■ Requirement: Nothing but the lines holding the string "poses" should appear in the answer. Copy them from the entries.

++++ Source material ++++

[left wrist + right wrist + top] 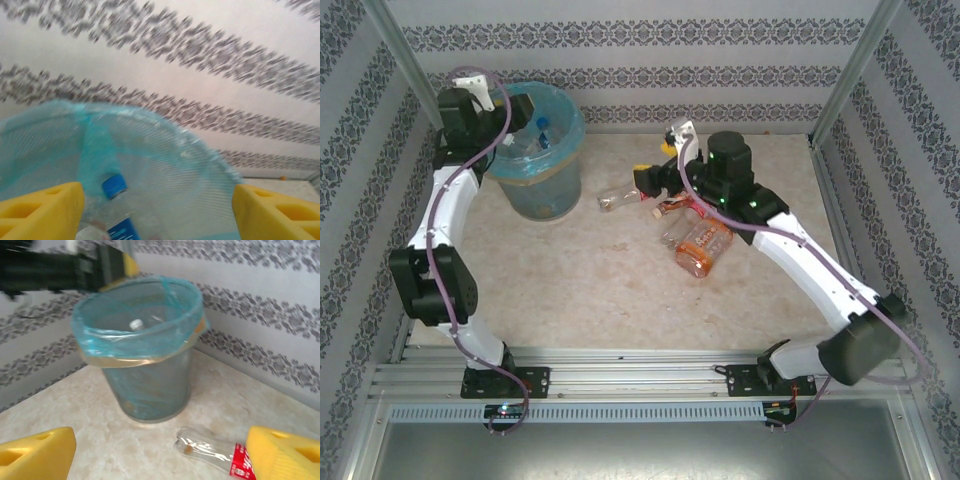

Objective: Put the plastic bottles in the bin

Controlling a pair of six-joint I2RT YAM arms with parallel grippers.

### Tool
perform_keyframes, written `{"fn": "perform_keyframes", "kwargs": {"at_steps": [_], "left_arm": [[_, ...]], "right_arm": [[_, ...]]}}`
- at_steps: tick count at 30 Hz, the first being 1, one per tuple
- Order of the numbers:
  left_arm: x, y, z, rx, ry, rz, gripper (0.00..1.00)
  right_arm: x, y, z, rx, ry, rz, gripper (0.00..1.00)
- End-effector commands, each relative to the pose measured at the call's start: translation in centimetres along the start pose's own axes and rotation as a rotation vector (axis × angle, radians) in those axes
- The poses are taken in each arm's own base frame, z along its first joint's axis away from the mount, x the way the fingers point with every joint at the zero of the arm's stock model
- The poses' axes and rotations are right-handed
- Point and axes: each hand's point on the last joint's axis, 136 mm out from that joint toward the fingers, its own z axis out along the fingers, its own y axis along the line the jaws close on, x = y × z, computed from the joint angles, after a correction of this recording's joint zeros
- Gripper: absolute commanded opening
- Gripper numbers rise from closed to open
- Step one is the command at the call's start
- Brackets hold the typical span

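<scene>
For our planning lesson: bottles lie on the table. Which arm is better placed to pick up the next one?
Right. The right gripper, open, sits low beside a clear bottle on the table, while the left gripper hangs open above the bin, away from the other bottles.

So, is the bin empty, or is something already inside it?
Not empty. The left wrist view looks into the bin and shows a blue-capped bottle lying inside it.

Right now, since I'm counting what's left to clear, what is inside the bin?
Inside the bin, one clear blue-capped bottle shows near the top. The blue bag hides whatever lies deeper, so a full count is impossible.
</scene>
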Motion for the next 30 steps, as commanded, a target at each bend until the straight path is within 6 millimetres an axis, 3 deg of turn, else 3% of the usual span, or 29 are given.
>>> {"fn": "perform_keyframes", "kwargs": {"at_steps": [1, 4, 7, 12, 16, 19, 22, 25, 30], "left_arm": [[-6.7, -5.4, -4.5, 0.141, -0.164, 0.081, 0.78], [-7.0, -7.4, -6.9, 0.132, -0.169, 0.178, 0.78], [-5.2, -9.0, -9.0, 0.090, -0.135, 0.296, 0.78], [0.9, -11.0, -11.8, 0.095, -0.070, 0.379, 0.79], [7.1, -14.0, -11.7, 0.137, 0.131, 0.539, 0.79], [10.4, -15.9, -10.7, 0.186, 0.270, 0.584, 0.82], [13.1, -17.1, -8.9, 0.237, 0.378, 0.539, 0.81], [16.6, -17.7, -6.3, 0.247, 0.502, 0.563, 0.81], [21.8, -19.1, -1.4, 0.264, 0.699, 0.565, 0.82]], "right_arm": [[1.1, -4.0, 1.3, 0.136, 0.078, 0.230, 0.85], [3.0, -6.8, 3.1, 0.238, 0.175, 0.357, 0.78], [5.4, -7.8, 5.4, 0.335, 0.289, 0.388, 0.78], [8.2, -8.7, 9.4, 0.463, 0.401, 0.387, 0.81], [9.0, -9.3, 10.4, 0.410, 0.430, 0.497, 0.80], [8.4, -10.8, 8.2, 0.404, 0.399, 0.555, 0.77], [8.6, -13.0, 4.0, 0.484, 0.386, 0.556, 0.77], [9.3, -15.1, -0.4, 0.564, 0.375, 0.574, 0.77], [9.0, -16.4, -6.2, 0.640, 0.311, 0.575, 0.77]]}}
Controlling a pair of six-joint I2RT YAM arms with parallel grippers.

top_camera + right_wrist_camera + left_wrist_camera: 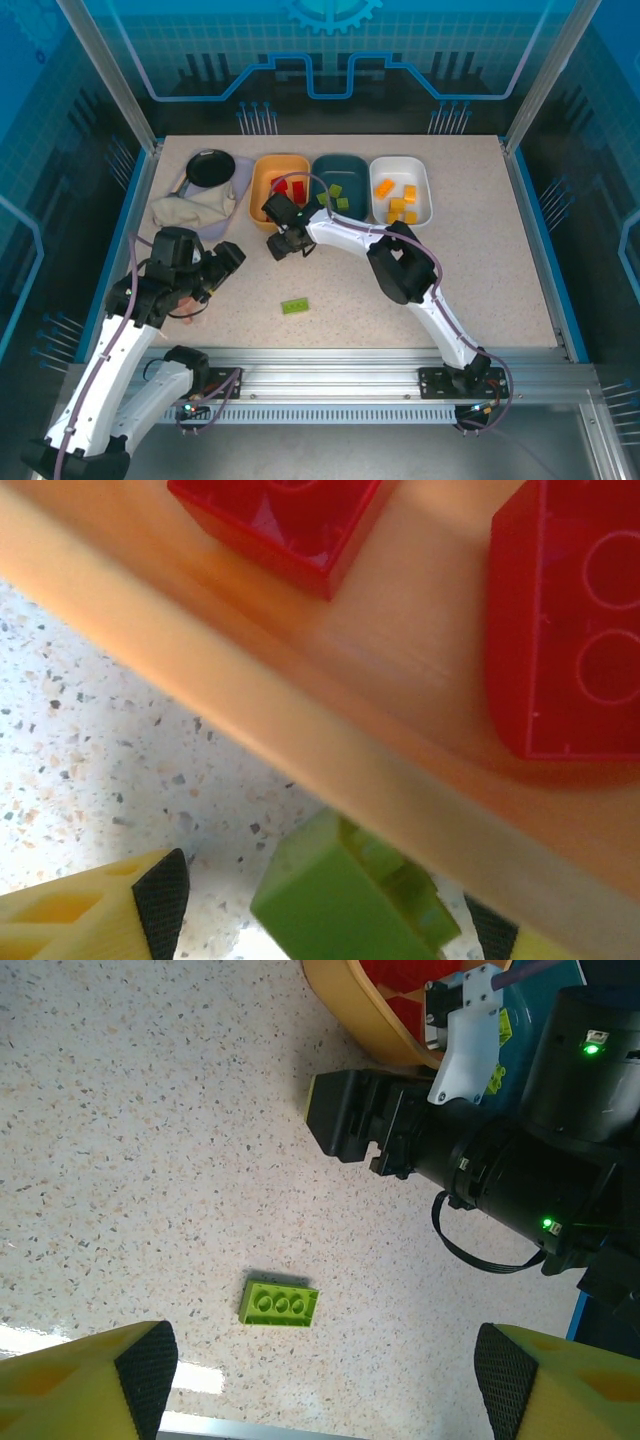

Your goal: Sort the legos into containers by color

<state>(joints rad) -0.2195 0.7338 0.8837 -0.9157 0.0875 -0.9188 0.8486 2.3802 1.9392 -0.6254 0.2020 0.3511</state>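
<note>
Left of dark teal bin [341, 160] holding green bricks [338, 191], orange-yellow bin [259, 184] with red bricks [296, 187]; right, white bin [423, 178] with orange bricks [384, 187]; in front, lone green brick [295, 306] studs-up.

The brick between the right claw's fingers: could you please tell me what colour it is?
Light green; the brick shows best in the right wrist view.
</note>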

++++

■ Response:
- The poses are taken in each arm's own base frame, z along its first joint's axis away from the mount, x the way the fingers point with every joint at the zero of the arm's stock model
- The poses' axes and rotations are right-handed

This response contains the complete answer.